Lowell Stanley Injury Lawyers Blog

New Plan Aims to Eradicate Nursing Home Abuse and Negligence in the U.S.

by Keith Adkins | August 11th, 2014

When our loved ones are unable to care for themselves, using a home care provider or nursing home’s services may be the best way to ensure they receive the medical attention they need. On the other hand, nursing home abuse rates are through the roof.

The National Center for Elder Abuse reports that as many as 1 in 3 nursing home residents will become victims of abuse or negligence. Experts are quick to point out this estimate may be on the low end though, considering a large number of cases may go unreported.

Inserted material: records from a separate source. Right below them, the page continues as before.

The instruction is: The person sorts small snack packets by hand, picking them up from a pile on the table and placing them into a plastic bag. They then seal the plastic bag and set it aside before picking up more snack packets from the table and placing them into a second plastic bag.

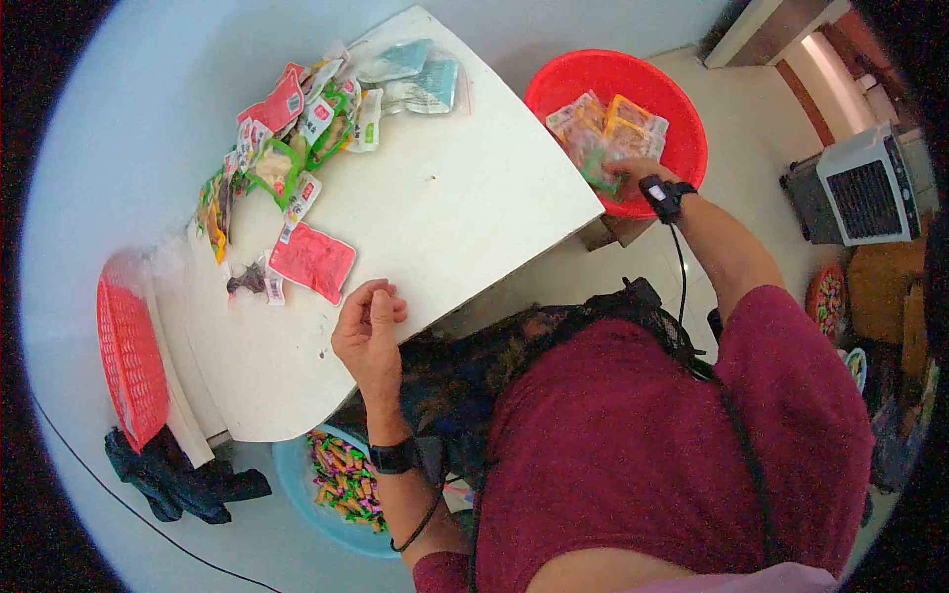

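Over red tub (682, 121), right fingers (619, 166) pinch green packet (598, 176)

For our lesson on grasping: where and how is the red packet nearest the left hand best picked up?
Probably pinch the red packet by its free edge facing the left hand, coming in low from that side: it lies flat on the table, that edge is uncovered, and other packets lie close to its opposite end.

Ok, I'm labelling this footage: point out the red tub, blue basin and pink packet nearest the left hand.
Red tub (685, 124): head view, inner wall.
Blue basin (293, 479): head view, bare wall.
Pink packet (312, 262): head view, middle.
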The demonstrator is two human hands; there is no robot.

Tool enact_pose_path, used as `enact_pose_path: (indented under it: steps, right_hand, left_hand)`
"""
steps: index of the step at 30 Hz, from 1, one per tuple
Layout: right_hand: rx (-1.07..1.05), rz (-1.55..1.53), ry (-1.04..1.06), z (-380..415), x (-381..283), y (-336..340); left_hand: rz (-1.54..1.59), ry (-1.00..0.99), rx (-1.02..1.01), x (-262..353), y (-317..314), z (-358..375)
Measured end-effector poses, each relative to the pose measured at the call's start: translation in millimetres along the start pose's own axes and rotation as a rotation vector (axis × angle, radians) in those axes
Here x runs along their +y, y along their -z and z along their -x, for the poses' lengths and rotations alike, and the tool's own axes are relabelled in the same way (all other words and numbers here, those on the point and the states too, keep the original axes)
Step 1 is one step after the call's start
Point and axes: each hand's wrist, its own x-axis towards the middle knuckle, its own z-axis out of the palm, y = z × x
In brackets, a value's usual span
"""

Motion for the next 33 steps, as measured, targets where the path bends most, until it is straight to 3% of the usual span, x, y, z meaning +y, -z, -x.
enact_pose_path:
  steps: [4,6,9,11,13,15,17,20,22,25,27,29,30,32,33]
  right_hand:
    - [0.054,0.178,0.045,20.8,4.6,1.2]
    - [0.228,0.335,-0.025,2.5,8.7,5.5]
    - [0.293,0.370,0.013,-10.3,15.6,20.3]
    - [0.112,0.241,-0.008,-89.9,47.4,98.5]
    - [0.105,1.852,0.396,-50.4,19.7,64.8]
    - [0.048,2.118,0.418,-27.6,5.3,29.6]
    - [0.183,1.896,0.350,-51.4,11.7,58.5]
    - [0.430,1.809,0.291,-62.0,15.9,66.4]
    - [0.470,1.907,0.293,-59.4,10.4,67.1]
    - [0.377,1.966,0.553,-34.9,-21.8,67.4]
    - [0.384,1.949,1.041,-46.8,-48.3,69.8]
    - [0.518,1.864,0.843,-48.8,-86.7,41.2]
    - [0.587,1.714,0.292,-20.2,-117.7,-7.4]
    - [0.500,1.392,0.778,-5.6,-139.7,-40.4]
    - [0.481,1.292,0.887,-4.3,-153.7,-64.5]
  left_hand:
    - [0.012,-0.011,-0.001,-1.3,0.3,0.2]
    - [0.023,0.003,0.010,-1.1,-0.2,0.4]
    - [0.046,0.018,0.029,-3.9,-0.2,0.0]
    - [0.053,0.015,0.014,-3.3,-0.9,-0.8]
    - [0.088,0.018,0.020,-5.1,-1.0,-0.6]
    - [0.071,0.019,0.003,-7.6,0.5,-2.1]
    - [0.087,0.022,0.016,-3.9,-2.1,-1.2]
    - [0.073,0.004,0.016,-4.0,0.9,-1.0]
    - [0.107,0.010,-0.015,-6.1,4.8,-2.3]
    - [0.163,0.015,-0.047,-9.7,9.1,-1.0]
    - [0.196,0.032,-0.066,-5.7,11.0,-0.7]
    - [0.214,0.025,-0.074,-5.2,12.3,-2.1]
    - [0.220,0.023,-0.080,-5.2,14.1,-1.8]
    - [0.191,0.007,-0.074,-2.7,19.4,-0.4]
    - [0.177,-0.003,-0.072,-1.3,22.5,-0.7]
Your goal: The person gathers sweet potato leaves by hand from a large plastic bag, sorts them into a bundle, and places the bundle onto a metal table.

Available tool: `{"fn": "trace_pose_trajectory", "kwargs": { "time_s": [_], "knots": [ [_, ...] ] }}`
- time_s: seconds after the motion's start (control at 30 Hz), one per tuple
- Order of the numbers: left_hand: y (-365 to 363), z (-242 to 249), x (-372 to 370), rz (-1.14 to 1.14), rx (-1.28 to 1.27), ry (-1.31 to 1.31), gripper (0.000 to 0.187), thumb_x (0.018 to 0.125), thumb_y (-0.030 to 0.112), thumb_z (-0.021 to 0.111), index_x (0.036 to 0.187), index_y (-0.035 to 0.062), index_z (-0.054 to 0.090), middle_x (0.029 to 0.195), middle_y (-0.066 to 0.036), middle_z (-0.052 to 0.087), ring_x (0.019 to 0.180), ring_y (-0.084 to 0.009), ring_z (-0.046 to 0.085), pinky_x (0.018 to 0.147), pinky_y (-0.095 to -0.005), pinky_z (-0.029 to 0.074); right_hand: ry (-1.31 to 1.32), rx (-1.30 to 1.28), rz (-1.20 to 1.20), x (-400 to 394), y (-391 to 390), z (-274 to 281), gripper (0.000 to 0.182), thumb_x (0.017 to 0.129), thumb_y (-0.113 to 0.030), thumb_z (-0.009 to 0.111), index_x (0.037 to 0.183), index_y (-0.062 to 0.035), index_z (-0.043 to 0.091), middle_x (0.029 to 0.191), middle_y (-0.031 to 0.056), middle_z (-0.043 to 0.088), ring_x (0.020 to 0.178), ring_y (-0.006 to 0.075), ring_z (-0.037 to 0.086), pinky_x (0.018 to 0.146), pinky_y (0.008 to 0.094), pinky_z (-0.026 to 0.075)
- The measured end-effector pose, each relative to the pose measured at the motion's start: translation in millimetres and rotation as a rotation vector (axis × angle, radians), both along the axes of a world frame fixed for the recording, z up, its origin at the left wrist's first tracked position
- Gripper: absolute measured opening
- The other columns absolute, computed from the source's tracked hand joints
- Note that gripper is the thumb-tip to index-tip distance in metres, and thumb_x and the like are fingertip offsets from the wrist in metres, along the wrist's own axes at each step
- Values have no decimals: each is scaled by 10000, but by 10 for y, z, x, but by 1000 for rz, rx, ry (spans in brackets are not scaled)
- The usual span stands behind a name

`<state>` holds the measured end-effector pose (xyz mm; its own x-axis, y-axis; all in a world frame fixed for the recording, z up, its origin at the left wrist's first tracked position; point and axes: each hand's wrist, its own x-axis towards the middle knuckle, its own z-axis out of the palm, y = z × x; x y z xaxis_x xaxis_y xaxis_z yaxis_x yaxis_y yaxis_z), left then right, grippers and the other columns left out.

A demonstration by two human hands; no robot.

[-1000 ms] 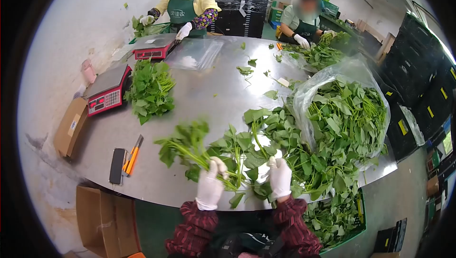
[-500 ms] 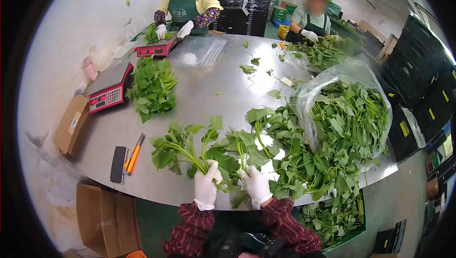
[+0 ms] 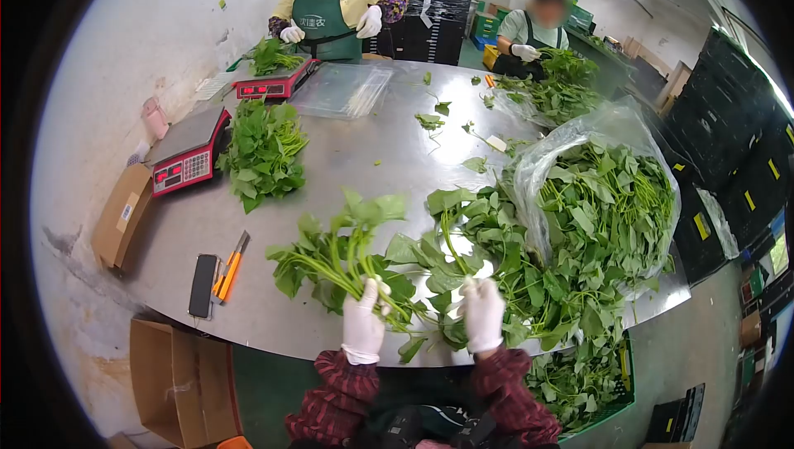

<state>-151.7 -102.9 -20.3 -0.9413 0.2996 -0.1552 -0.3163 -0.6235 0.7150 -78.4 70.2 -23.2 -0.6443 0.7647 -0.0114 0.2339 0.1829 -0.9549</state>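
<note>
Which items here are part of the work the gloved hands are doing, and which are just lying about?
In use:
- left hand gripping a bunch of leafy stems
- right hand among the loose greens
- plastic bag of greens

Lying about:
- phone
- orange cutter
- nearer red scale
- cardboard box

On the steel table (image 3: pixel 347 168) in front of you: a red weighing scale (image 3: pixel 188 154) beside a heap of cut greens (image 3: pixel 263 151); a second red scale (image 3: pixel 273 85) farther off; a black phone (image 3: pixel 203 286) with an orange cutter (image 3: pixel 229 269) just beside it. To your right, a clear plastic bag (image 3: pixel 608 201) of greens. Two aproned co-workers (image 3: pixel 331 7) stand at the far edge.
</note>
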Motion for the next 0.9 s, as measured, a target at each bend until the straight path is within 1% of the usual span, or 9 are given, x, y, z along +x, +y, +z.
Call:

Officials are hoping to curb the number of elderly patients who are harmed each year by creating a new plan to address the problem. The Elder Justice Roadmap lays out five priorities that are key to combating nursing home abuse, and they include:

  1. Awareness- Finding new and innovative ways to educate the public about nursing home abuse through improved policies and research is crucial.
  2. Brain Health- Improving patient brain function through focused research is believed to also have a significant impact on nursing home abuse rates.
  3. Caregiving- Providing better support and training to healthcare workers.
  4. Economics- Pinning down the costs associated with nursing home abuse will also work to dissuade the behavior.
  5. Resources- Investment in resources to support victims of nursing home abuse is important to victims’ recovery.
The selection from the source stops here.